Abstract Nations need to develop cybersecurity capabilities at the national level in order to facilitate
the requirements expressed through national authoritative and normative documents. These national cybersecurity capabilities typically consist of people, processes and technology or tools. From the research conducted, no publicly available models or frameworks for national cybersecurity capability development could be found. In this paper, the authors identify and compare existing military capability development models and propose a national cybersecurity capability development model based on these models. Military capability development frameworks are a comprehensive way to define work deliverables and work standards and provides a way to measure the work deliverables (eWorks Moodle, 2016). The use of such a national cybersecurity capability development model is advantageous during the planning phase of the national cybersecurity capability. For example, the using of a model allows for a capability to be broken down into its components; a model serves as a blueprint to ensure that those building the capability considers all components, allows for cost estimation and facilitates the evaluation of trade-offs. One national cybersecurity capability –
25 the incident management cybersecurity capability - is selected to illustrate the application of the national cybersecurity capability development model.

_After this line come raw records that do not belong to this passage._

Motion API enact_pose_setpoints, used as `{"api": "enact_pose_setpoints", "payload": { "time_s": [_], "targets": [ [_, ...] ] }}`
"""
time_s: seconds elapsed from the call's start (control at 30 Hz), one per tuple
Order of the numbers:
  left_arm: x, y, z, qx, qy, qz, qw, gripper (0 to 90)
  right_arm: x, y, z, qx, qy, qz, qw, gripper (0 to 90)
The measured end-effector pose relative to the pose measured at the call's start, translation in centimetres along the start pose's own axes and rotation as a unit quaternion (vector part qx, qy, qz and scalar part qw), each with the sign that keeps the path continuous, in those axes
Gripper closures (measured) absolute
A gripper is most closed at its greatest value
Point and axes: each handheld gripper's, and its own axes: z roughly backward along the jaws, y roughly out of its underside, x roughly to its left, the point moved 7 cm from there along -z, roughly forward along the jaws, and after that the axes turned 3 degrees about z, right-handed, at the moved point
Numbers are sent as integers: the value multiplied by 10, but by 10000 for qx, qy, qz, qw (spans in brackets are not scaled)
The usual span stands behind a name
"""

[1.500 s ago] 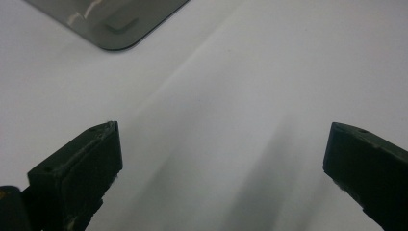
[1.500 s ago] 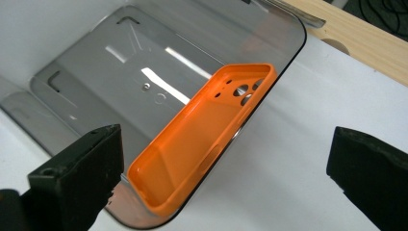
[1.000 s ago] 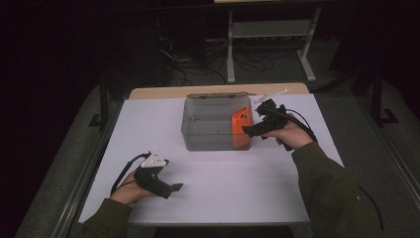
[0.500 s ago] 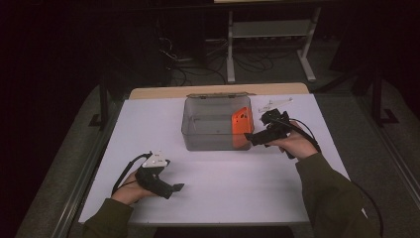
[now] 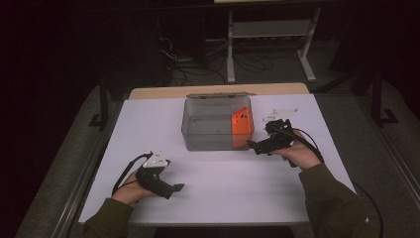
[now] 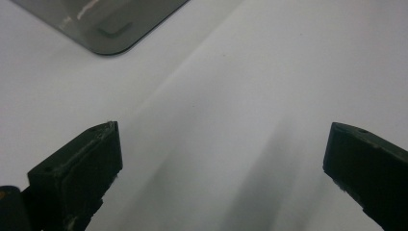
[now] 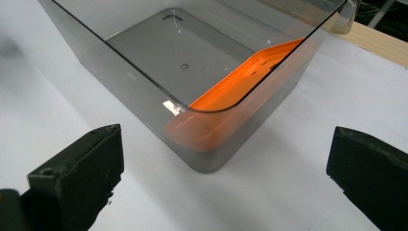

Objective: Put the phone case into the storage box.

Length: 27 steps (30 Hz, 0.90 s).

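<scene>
Nearest to me, my left gripper rests low on the white table, close to the front edge and well apart from everything else; in the left gripper view its two black jaws stand spread wide with nothing but bare tabletop between them, and a rounded corner of the bin just shows at the top of that view. Farther in and over on the other side, my right gripper sits in my right hand just beside the front right corner of the clear grey bin, not touching it as far as I can see. Its jaws are also spread wide and hold nothing; in the right gripper view the bin's near corner stands between and beyond them. Inside the bin, the orange plate leans tilted against the right-hand wall, its lower edge down on the bin floor near that front corner and its upper edge up toward the rim. The bin stands open-topped in the middle of the table's far half, its lid hanging at the back.
</scene>
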Motion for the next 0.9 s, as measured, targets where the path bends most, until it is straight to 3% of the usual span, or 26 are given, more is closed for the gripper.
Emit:
{"api": "enact_pose_setpoints", "payload": {
  "time_s": [0.47, 0.9],
  "targets": [
    [1, 2, 1, -15, 16, 45, 10000, 0, 14, 19, 2, -201, -80, 124, 9997, 0],
    [3, 2, 3, -63, -25, 110, 9999, 0, 23, 41, 8, -334, -81, 77, 9994, 0]
  ]
}}
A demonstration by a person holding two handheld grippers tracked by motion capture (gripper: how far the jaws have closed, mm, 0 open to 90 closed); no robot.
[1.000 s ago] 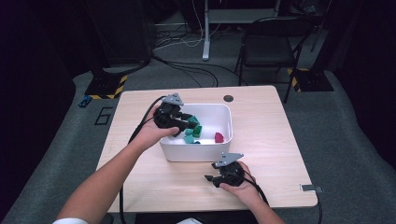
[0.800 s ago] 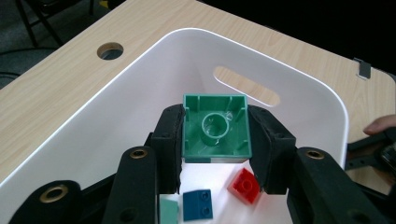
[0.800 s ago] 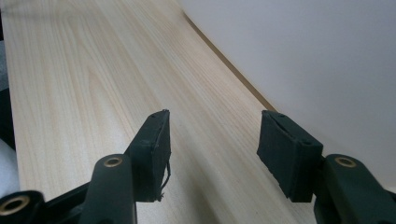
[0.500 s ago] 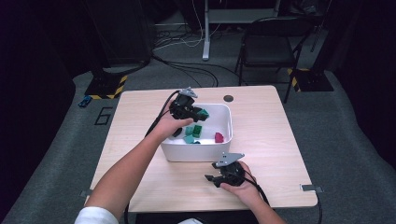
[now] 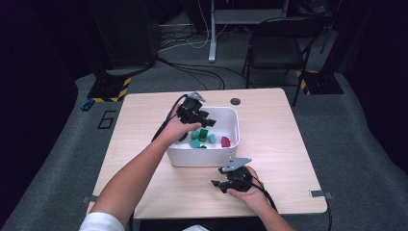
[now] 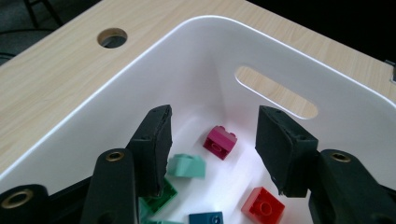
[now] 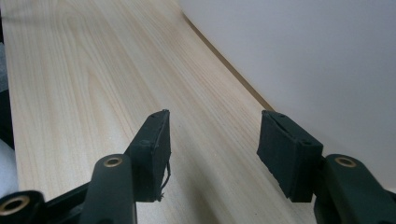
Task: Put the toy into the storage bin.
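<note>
1 magenta brick (image 6: pixel 220 142) (studs up) lies diagonally.

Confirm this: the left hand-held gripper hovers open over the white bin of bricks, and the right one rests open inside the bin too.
Wrong on the right hand-held gripper: the high view shows it open on the table, outside the white bin. The left hand-held gripper does hover open over the bricks.

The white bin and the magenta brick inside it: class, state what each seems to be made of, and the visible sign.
White bin: probably moulded plastic, smooth and slightly glossy, with rounded rim and a cut-out handle slot.
Magenta brick: likely hard plastic, uniform colour, moulded studs on top, crisp edges.
</note>
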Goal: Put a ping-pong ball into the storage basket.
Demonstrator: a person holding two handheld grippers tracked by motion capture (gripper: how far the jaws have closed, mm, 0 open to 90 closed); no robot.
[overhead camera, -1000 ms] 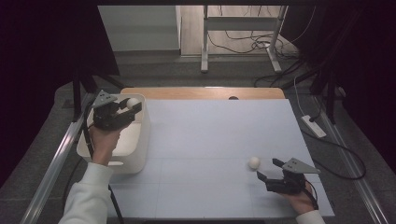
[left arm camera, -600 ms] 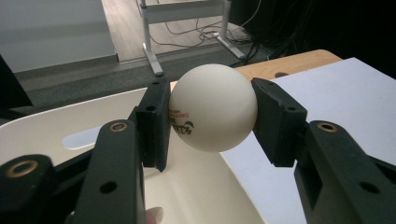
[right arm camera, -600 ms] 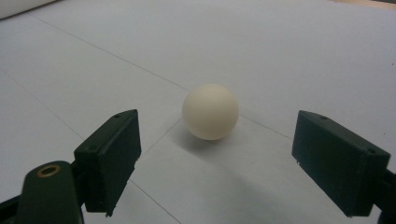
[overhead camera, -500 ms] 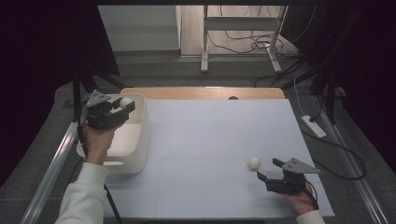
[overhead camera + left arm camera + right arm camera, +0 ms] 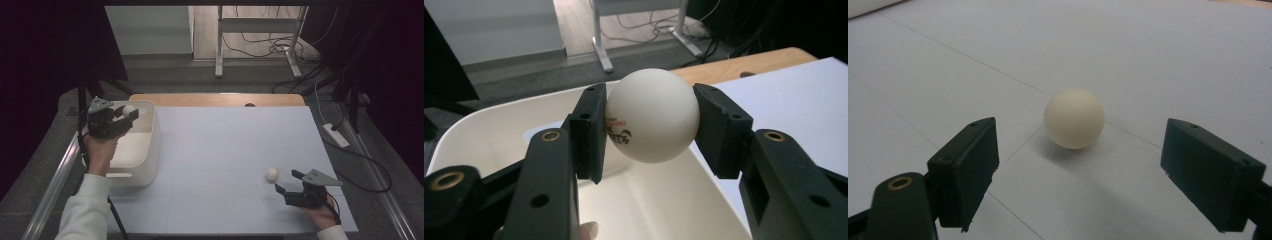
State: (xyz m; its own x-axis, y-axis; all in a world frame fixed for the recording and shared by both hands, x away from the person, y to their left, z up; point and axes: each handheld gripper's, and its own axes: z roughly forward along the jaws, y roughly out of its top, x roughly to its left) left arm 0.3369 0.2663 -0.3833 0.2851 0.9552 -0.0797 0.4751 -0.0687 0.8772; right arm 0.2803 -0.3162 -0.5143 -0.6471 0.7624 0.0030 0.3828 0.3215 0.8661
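Over the white bin (image 5: 145, 150) at the table's left edge, the left gripper (image 5: 126, 114) is held up in a hand with a white sleeve, jaws clamped on a cream ball (image 5: 651, 115). Print on that ball, seen in the left gripper view: a red line above dark letters, partly hidden behind one jaw pad, too cut off to read. Bin interior plain white, rim rounded; I cannot tell if anything lies inside. At the near right, the right gripper (image 5: 289, 182) rests low on the sheet (image 5: 225, 150), jaws spread wide, nothing between them. A second ball (image 5: 272, 174) sits on the sheet just ahead of those jaws; in the right gripper view it (image 5: 1074, 118) lies beyond the two pads, apart from both, no print visible on it. Surface: a pale, white-blue sheet with faint straight seam lines, covering most of a wooden table (image 5: 215, 99) whose bare strip shows along the far edge. Room: dim, dark at both sides; grey floor; a metal table frame (image 5: 260, 40) beyond, with loose cables under it; a white power strip (image 5: 336, 135) with its cord on the floor at right.
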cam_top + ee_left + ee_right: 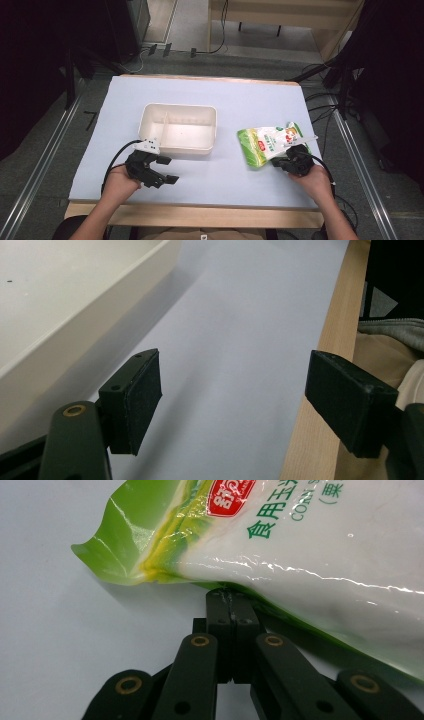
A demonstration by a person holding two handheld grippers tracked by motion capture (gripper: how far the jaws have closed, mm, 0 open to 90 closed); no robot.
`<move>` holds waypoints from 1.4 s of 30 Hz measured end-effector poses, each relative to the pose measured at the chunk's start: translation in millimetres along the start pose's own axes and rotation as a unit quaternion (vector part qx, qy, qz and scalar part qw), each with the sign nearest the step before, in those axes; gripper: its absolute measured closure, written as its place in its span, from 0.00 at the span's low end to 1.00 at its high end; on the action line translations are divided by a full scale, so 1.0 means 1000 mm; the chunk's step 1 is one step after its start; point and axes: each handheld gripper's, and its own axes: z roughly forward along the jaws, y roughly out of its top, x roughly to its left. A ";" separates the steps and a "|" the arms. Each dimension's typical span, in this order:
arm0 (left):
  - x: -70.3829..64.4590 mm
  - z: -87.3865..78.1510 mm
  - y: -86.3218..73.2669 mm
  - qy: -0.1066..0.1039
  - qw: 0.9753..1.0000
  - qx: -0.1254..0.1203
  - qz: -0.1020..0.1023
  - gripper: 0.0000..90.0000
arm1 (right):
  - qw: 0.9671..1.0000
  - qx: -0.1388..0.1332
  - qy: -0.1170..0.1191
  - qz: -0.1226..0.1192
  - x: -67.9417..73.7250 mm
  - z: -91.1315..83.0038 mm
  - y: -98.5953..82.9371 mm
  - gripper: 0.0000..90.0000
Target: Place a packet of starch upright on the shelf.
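Note:
A green and white corn starch bag (267, 142) lies on the pale blue table mat, right of centre. My right gripper (278, 161) sits at its near edge. In the right gripper view the jaws are pressed together, with the bag's lower edge (310, 545) pinched at the tips of my right gripper (230, 600). A white tray (177, 148) with two compartments stands left of centre and holds nothing. My left gripper (167, 170) is open just in front of the tray's near left corner. Between the pads of my left gripper (232, 405) there is only bare mat, with the tray wall (75, 335) to one side.
The mat (220, 180) ends close to the person at a bare wooden table edge (200, 215). Metal rails run along both sides of the table (45, 160). Cables lie on the floor to the right (325, 107).

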 end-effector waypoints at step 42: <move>-0.001 -0.006 -0.008 0.008 1.000 -0.003 -0.009 0.26 | 0.997 -0.046 -0.037 0.058 -0.041 -0.008 0.082 1.00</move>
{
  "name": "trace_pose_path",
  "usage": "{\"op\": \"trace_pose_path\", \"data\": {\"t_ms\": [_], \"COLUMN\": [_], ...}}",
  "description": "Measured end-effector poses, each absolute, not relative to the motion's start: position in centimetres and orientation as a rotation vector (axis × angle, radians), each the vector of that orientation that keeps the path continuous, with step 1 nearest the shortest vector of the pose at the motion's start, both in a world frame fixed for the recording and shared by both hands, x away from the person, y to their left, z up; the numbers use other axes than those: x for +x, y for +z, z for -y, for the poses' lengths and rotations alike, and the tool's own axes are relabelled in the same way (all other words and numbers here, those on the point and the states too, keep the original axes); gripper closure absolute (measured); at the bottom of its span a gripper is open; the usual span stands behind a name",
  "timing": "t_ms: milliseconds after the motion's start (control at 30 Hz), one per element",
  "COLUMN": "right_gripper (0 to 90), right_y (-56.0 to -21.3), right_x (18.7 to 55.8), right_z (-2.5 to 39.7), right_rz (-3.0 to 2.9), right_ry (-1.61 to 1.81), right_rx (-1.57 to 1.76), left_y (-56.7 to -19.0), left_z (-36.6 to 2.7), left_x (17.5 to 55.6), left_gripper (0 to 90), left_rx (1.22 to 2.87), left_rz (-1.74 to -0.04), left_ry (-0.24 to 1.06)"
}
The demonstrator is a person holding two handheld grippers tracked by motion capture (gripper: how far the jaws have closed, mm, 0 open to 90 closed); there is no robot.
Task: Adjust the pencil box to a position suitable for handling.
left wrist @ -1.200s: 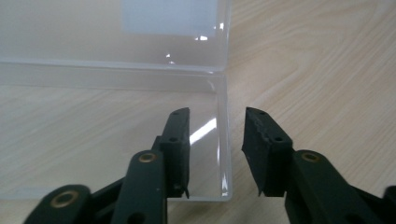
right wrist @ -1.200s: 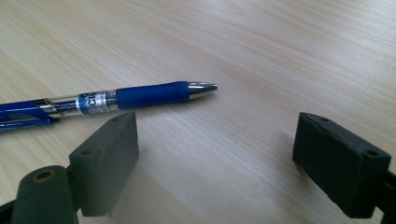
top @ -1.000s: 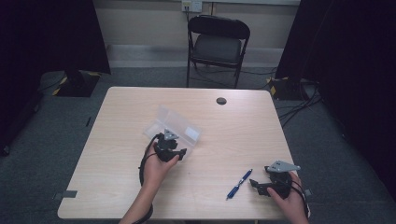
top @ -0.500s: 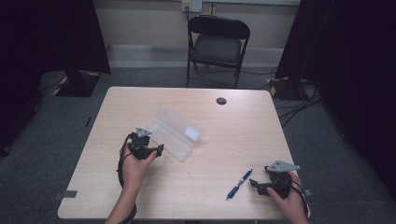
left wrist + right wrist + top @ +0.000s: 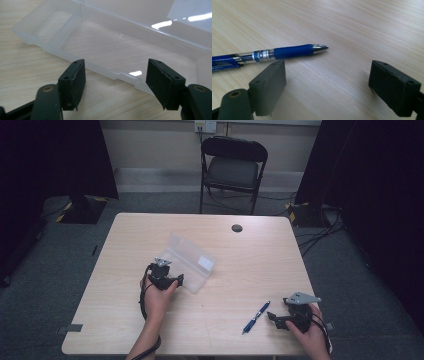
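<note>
Plastic, clear and frosted, forms the shallow open organiser box point(image 5: 130, 47), its front rim just ahead of the left gripper point(image 5: 116, 82), jaws wide apart, empty. Right gripper point(image 5: 327, 87), equally spread, sits just behind a blue rubber-gripped pen point(image 5: 274, 53) on woodgrain table point(image 5: 260, 255).

Pale wood-grain worktop point(image 5: 125, 320), rectangular. Near centre, toward 9 o'clock, an open clear plastic case point(image 5: 192, 261) lying flat. At 5 o'clock, a blue pen point(image 5: 256, 317). At 12 o'clock, near the far edge, a small dark round cap point(image 5: 237, 228).
</note>
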State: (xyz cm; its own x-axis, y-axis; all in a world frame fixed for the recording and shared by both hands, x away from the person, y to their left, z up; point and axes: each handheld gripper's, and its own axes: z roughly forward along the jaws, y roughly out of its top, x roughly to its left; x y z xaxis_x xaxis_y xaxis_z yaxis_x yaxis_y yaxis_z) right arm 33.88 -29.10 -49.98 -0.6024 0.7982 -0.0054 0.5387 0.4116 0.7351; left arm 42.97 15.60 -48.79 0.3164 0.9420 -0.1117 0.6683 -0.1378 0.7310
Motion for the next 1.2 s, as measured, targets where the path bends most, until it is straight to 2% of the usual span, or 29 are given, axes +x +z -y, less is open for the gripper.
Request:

This model was developed as part of previous research and is called the Embryonic Cyberdefence Monitoring and Incident Response Centre (E-CMIRC) (P. Jacobs; S.H. von Solms & M.M. Grobler, 2016). The characteristics of national incident management cybersecurity incidents have to be determined, as these would affect each component of the military-based national cybersecurity capability development model. Once the national cybersecurity capability components are identified using the military-based cybersecurity capability development model, it also has to be operated. To achieve this requirement, available organisational, operational models are identified and compared, and one operating model is selected to augment the national cybersecurity capability development model. The fusion of the military-based national cybersecurity capability development model with the operations models results in the national military-based cybersecurity capability development model. This paper has three outcomes in mind: firstly, to determine the characteristics of national cybersecurity incidents, secondly, the development of the national cybersecurity capability development model, and thirdly, the development of a national cybersecurity capability operational model. This paper describes the methodology followed in describing the E-CMIRC structure using a capability development framework, and organisational, operational models. The national cybersecurity capability development model – using a military capability development framework - and the national cybersecurity capability operational models derived from existing organisational frameworks, are presented as a single, integrated model.